No Regulations in Place
There’s also some question about the regulatory assessments the project will require. The Fermeuse Marine Base, the proposed endpoint for the gas pipeline, has been through environmental approvals—but as a type of supply depot, not as a gas liquefaction terminal.
“There is no legislation about the gas offshore,” said Valerie Walsh, a St. John’s college instructor whose family has been in Fermeuse for generations, based on conversations with two provincial cabinet ministers. “There are no regulations about extracting the gas, laying the pipeline, etc. If the proposal moves on beyond the stage it is at, all new assessments and regulations have to be done.”
But one of the big selling points in FEL’s original project announcement was the contention that the Marine Base would require no further review. At the time, Kataria said the prior approvals would save 12 to 18 months of development time on environmental approvals that are already in place.
“Give or take, 54 to 60 months, we should be able to export if we do not get delayed with the regulatory process,” he told The Mix.
In their emails over the last week, Tessier and Ahn both cited Kataria’s original project timeline, with Ahn projecting construction beginning in 2027 and first gas produced in 2031.
‘Rewriting the Community’
Walsh said the MOU announcement marked the second time she’d received major news about her community through the media, rather than the company or the town administration. Neither Town Clerk Kenny nor Mayor Jerome Kenny responded to an email asking how they intended to inform and consult the community about the project, what other plans they had to build and diversify the local economy, and whether they would hold out for community benefits or revenue-sharing if the LNG project gets off the ground.
But with or without the town’s active participation, Carter said projects like Fermeuse LNG have a profound effect on local communities.

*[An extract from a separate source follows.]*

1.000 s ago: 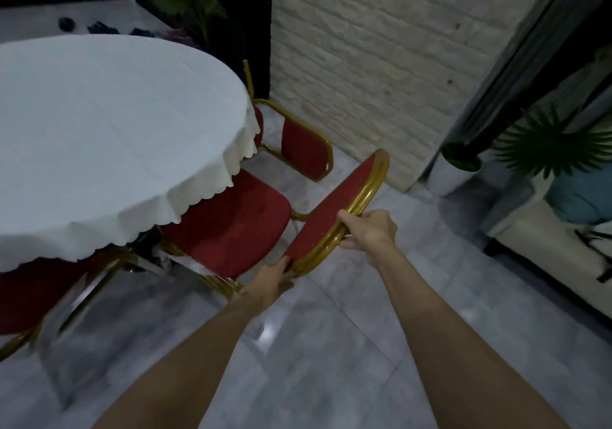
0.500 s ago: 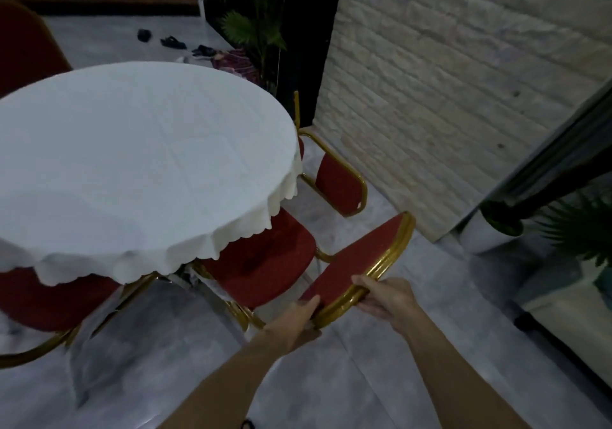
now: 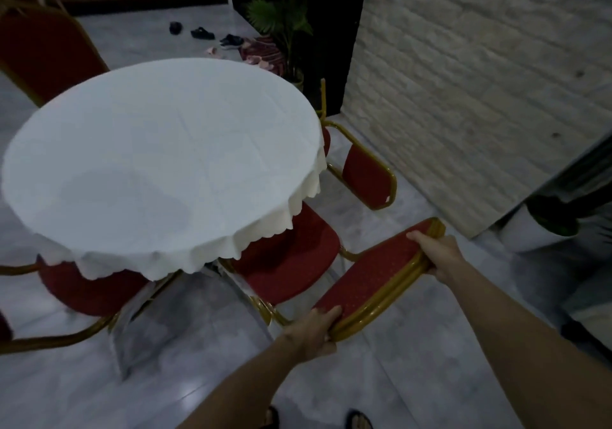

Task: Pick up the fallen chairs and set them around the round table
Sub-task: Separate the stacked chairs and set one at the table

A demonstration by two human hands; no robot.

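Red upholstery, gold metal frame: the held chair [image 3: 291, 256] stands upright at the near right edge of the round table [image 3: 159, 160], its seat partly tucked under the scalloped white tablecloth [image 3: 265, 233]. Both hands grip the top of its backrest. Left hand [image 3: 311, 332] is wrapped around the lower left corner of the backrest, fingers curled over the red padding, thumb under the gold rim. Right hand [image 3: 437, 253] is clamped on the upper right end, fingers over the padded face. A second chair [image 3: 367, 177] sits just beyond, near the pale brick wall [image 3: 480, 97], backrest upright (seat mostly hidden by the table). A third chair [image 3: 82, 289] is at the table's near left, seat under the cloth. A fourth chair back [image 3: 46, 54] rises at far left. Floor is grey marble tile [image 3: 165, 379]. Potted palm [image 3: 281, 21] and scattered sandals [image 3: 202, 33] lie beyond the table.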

“This project seems to take all the air out of the room,” she said. “It becomes very stressful for the community, or the other way, there are people in the community who get really excited about the project and start to believe it’s going to be their future,” she said. “When in reality, what might be more constructive for the community is to be thinking about more viable options for diversification and for a different kind of energy future.”
But “rather than this being a project that was developed with lots of community engagement, coming from the community itself, coming from a vision the community had for itself in the future, community members felt blindsided by this,” she added. “Surely it’s not appropriate for people to be blindsided by $15-billion projects that would rewrite the community.”
Carter cast Fermeuse LNG as the latest in a string of megaprojects that promised great results for small towns in Newfoundland and Labrador, but delivered little or no lasting value—notwithstanding past efforts in the province to support strong local communities. “It’s megaprojects that are always for export, and they are triggered or created by outside wealth and outside control,” she said, whether the product is oil or gas, hydroelectricity or green hydrogen.
“Ultimately, all of these projects are being welcomed because we’re seeking economic diversification as a province,” Carter explained. “We’re trying to create an economy that is sustainable for people. Because the root, which is very powerful, is that we want to be able to stay here. We want jobs for our kids, and we want our communities to be strong.”
But “unfortunately, the way that gets pursued is by welcoming these extreme extractive projects for export that in the end serve more for the enrichment of people from away,” she said. “The megaproject path hasn’t worked for us, and it hasn’t worked again and again and again. So at a certain point we’ve got to choose a different way,” with outside investment targeted to build on communities’ assets and their own vision of the future.